◆ What is being asked
Starting at the line below holding "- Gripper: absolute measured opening" and stopping at the line holding "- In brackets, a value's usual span", print every line exactly, both ends included, and leave the rest out.

◆ Data shown
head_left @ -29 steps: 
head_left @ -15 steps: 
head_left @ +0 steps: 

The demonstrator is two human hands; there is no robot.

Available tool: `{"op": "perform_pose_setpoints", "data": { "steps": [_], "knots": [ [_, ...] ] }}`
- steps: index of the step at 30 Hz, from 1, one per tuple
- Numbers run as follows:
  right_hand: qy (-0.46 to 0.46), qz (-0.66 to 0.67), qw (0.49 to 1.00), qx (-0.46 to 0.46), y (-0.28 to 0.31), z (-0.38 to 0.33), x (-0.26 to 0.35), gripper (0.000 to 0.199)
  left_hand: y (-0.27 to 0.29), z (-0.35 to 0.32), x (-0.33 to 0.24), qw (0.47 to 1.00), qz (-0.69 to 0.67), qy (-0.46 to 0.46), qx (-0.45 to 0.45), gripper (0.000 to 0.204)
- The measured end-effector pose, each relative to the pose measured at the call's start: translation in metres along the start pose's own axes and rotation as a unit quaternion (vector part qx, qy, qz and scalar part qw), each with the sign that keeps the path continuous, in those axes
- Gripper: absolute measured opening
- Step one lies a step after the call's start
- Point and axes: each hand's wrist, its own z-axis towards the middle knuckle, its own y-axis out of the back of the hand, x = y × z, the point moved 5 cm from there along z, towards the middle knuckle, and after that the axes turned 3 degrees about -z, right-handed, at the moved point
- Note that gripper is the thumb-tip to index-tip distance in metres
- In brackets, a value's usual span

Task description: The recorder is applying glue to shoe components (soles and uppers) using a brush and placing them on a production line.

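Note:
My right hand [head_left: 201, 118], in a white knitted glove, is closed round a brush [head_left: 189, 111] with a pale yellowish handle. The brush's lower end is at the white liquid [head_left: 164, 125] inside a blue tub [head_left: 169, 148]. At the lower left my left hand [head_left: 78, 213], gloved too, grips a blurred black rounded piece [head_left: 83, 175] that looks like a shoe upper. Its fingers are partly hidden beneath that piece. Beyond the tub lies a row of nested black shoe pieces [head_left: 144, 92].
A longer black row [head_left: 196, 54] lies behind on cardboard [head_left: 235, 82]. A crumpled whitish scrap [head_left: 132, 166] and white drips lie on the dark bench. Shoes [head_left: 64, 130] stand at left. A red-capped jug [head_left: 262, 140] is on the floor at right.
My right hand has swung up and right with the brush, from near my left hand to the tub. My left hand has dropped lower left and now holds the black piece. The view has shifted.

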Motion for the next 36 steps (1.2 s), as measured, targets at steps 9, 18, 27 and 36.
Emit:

◆ Response to the exercise
- Gripper: absolute measured opening
- Step one lies a step after the call's start
- Point and axes: each hand's wrist, its own z-axis towards the middle knuckle, its own y-axis out of the back of the hand, x = y × z, the point moved 5 cm from there along z, towards the middle knuckle, and after that the axes turned 3 degrees about -z, right-handed, at the moved point
- Note that gripper is the thumb-tip to index-tip distance in metres
- In brackets, a value's usual span

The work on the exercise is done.